May 15, 2011 @ 6:02 pm
I am fine with Power Trails. Just like there are easy caches (PNG, LPC), there are hard ones as well. If a Power Trail is really a bunch of same-style-caches all placed .1 miles apart, then so be it. While all caches are credited as one find, I would simply treat those as the easy ones that did not challenge me. In fact, when I do a Power Trail, I will probably discuss the journey more than the individual caches.
May 15, 2011 @ 6:37 pm
One of our buddies here just did 18 caches on a hiking trail. Unfortunately the forst is closed now so i didn’t get them all but I will eventually. There is also a power trail lof 100 over near Silver City. I’ve been told it can be done in 1 day if you start early. I have a rubber stamp at he ready for when we get over there. It’s a Heroes series so he really did alot of research first.
May 16, 2011 @ 8:10 am
I am going to do part of the hang-m-high and another series in Tilmans corner AL on a vacation soon. I just want to say I did it. I really pefer caches that take you off the beaten path, to places not seen by everyone. I’ve been to some beautiful places and some very odd places that I would never have to if not for caching.
May 16, 2011 @ 9:37 pm
You’re missing the mother of all power trails, along the ET Highway in Nevada with 1021 geocaches. http://stealthrequired.com/2011/03/e-t-highway-geocache-series-gets-archived/ Although recently shut down by state authorities, people regularly claimed to have found over 1000 of them all within 24 hours. That means they found and signed one geocache about every 1.4 minutes for 24 hours straight without breaking for food, bodily functions, or sleep. Does that sound even remotely possible? No it does not. They are all just rationalizing their finds.
May 18, 2011 @ 8:28 pm
NCad — I didn’t want to mention it because I was getting conflicting stories about if that power cache was still available or not. But I agree, 1000 caches in 24 IS a little crazy.
Kai-Uwe / nordicbiker
June 3, 2012 @ 12:34 am
Personally I don’t like powertrails, mostly for some very practical reason. I see geocaching as an outdoor experience, a way to get to interesting places I might not have discovered without the precense of a cache there, or because they simply pose a certain challenge to get there. And I admit: when I am doing geocaching by motorcycle, for practical reasons the caches should not be too far away from a road. Powertrails however are mainly installed in order to give people a chance to quickly and easily improve their statitics, but geocaching should not be and never was intended to be a competition sport.

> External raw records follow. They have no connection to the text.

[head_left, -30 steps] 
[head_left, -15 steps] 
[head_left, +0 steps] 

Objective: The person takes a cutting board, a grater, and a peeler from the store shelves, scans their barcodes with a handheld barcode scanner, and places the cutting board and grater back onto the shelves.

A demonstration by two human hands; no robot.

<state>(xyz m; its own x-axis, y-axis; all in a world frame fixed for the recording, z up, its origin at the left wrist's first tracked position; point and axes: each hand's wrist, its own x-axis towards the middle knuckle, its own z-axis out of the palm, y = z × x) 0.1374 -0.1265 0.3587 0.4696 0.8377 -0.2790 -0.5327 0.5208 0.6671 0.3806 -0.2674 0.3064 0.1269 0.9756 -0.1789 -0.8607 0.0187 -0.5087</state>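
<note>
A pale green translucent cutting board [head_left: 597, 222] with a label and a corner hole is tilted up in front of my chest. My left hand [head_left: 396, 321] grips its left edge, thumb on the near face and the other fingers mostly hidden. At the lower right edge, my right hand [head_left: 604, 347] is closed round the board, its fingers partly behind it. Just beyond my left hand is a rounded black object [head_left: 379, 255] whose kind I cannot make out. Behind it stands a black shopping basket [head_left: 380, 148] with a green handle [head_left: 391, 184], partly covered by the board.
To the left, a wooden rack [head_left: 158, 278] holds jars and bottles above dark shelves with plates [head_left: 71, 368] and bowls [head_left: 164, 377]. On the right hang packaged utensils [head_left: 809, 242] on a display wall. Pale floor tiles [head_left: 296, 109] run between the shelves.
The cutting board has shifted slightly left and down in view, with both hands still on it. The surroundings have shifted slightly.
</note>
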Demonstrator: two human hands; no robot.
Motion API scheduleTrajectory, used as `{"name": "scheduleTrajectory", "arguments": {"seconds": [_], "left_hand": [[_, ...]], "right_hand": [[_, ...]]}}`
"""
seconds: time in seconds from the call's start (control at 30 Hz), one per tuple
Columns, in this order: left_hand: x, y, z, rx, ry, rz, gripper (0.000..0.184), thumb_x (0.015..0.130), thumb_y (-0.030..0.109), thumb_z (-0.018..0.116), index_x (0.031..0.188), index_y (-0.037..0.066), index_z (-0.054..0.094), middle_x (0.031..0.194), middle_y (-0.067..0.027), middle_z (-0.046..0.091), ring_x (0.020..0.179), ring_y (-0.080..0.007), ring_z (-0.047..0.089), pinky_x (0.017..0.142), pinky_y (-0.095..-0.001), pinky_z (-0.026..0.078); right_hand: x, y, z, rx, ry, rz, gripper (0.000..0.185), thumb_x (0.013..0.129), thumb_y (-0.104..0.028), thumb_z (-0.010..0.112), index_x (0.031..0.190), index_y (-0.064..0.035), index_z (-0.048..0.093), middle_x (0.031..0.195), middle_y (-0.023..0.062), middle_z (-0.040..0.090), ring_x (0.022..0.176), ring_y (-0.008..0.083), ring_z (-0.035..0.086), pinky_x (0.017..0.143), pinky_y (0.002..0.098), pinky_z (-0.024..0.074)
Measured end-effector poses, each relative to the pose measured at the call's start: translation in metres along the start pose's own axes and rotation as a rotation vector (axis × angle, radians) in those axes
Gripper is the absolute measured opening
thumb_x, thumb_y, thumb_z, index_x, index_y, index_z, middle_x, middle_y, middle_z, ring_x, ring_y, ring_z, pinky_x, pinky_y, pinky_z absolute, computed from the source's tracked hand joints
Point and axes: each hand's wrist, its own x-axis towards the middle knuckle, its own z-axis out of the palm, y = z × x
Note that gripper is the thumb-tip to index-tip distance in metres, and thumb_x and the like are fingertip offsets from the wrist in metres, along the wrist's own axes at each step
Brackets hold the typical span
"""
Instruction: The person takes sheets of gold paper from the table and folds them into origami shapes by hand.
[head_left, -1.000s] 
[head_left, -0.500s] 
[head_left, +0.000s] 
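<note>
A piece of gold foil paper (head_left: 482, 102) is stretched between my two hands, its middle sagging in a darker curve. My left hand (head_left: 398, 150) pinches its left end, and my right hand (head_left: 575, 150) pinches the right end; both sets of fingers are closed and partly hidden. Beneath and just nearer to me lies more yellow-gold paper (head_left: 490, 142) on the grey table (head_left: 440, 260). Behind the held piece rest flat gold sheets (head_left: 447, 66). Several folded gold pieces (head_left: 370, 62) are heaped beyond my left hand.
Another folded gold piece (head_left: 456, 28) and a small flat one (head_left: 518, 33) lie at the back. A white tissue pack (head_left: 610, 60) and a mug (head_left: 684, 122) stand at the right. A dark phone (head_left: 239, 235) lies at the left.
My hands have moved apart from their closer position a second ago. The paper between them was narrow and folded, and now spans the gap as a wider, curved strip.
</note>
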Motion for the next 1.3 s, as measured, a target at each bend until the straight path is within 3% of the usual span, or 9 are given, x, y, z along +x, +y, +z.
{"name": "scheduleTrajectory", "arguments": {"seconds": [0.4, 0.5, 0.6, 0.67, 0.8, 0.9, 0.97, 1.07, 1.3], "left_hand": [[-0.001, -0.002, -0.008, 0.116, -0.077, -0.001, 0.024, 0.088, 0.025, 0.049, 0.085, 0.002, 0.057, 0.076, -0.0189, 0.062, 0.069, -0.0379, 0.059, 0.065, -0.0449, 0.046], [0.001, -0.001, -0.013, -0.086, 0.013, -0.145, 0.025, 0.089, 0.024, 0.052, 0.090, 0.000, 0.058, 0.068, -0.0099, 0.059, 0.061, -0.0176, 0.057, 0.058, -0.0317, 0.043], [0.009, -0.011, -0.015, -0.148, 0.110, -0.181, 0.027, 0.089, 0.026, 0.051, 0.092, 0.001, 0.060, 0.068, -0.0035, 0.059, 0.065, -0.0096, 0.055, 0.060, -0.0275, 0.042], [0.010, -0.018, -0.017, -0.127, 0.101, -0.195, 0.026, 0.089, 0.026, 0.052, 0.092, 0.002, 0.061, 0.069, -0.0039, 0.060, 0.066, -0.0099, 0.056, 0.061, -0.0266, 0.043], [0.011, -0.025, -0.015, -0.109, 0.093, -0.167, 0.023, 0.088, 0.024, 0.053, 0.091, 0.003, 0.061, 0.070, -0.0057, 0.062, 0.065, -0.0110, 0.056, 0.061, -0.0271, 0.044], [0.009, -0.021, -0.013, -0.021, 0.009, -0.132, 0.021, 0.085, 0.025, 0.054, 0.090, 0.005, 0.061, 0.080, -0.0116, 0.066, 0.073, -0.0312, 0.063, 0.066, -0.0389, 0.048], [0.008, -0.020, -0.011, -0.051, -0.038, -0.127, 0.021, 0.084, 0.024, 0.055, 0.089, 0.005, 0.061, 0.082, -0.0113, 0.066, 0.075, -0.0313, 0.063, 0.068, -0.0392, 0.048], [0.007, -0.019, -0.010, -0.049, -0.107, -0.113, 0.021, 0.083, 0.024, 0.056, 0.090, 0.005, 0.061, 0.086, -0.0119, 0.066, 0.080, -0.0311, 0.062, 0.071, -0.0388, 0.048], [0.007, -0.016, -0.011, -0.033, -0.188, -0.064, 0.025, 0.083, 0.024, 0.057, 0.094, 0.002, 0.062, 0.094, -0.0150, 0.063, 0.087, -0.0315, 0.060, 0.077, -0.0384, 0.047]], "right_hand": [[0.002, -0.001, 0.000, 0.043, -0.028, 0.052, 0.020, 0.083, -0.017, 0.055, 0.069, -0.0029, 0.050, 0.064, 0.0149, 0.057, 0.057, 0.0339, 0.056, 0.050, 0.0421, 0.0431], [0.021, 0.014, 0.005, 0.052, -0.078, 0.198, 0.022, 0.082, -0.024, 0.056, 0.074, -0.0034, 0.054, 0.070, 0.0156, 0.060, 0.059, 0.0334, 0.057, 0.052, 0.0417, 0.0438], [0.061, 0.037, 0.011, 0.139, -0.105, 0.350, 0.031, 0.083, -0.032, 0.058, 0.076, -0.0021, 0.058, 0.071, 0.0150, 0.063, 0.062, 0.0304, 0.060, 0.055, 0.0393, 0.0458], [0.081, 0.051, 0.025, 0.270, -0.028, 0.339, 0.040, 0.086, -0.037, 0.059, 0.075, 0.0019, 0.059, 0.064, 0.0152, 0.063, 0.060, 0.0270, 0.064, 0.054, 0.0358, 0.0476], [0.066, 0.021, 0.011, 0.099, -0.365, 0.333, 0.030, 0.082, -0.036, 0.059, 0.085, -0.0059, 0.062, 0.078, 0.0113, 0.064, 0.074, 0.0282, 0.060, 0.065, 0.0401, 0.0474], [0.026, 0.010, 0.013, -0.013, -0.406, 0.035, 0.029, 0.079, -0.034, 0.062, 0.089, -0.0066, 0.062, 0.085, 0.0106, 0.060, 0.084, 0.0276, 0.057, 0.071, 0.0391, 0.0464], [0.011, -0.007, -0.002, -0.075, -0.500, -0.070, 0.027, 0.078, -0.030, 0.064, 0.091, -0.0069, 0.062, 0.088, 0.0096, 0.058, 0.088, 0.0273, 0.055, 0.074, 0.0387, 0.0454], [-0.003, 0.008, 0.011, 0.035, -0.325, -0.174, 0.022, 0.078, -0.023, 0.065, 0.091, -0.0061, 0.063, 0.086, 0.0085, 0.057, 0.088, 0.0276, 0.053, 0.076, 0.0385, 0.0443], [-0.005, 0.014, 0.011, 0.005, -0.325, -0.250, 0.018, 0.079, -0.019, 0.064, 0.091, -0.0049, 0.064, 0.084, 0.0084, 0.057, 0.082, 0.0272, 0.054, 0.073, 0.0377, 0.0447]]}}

Those practical reasons I was writing about in the beginning are:
-powertrails are “filling up” querries, where the number of caches is maybe limited to 500 or 1000.
-they “camouflage” the really interesting caches, which might lie on the same road.
I have been writing to geocaching.com and asked them to introduce a new sperate category for powertrail caches, so that they can be filtered out both in interactive maps and querries. Hope this will be done soon! There are already too many useless caches out there (I found some of them in the US recently, people seem to think “There is some open space, let’s place a cache there!”) so there need to be a way to differentiate powertrail caches from others!